- _Exercise description_: Transcribe all the data below exactly, leaving its pictures out.

- _Source data_:

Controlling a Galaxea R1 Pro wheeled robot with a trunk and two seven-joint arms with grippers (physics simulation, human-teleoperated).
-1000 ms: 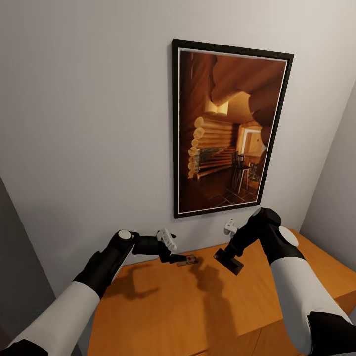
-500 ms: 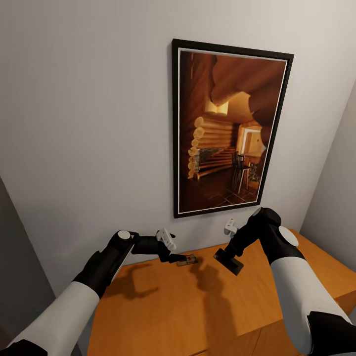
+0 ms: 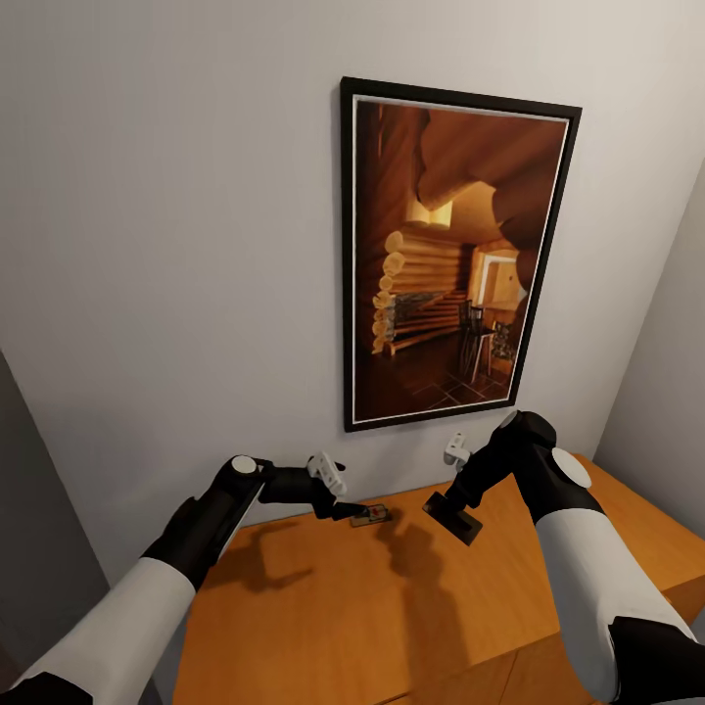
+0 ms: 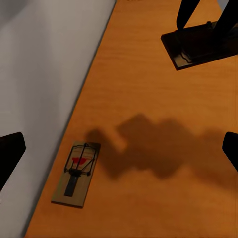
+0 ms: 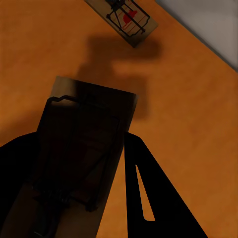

- _The completed task_:
Controlling a Galaxea R1 Pro wheeled robot with a trunk and two seven-joint arms with grippers (physics simulation, human-teleoperated).
-1000 ms: 
-500 ms: 
+0 ms: 
+0 ms: 
+0 ms: 

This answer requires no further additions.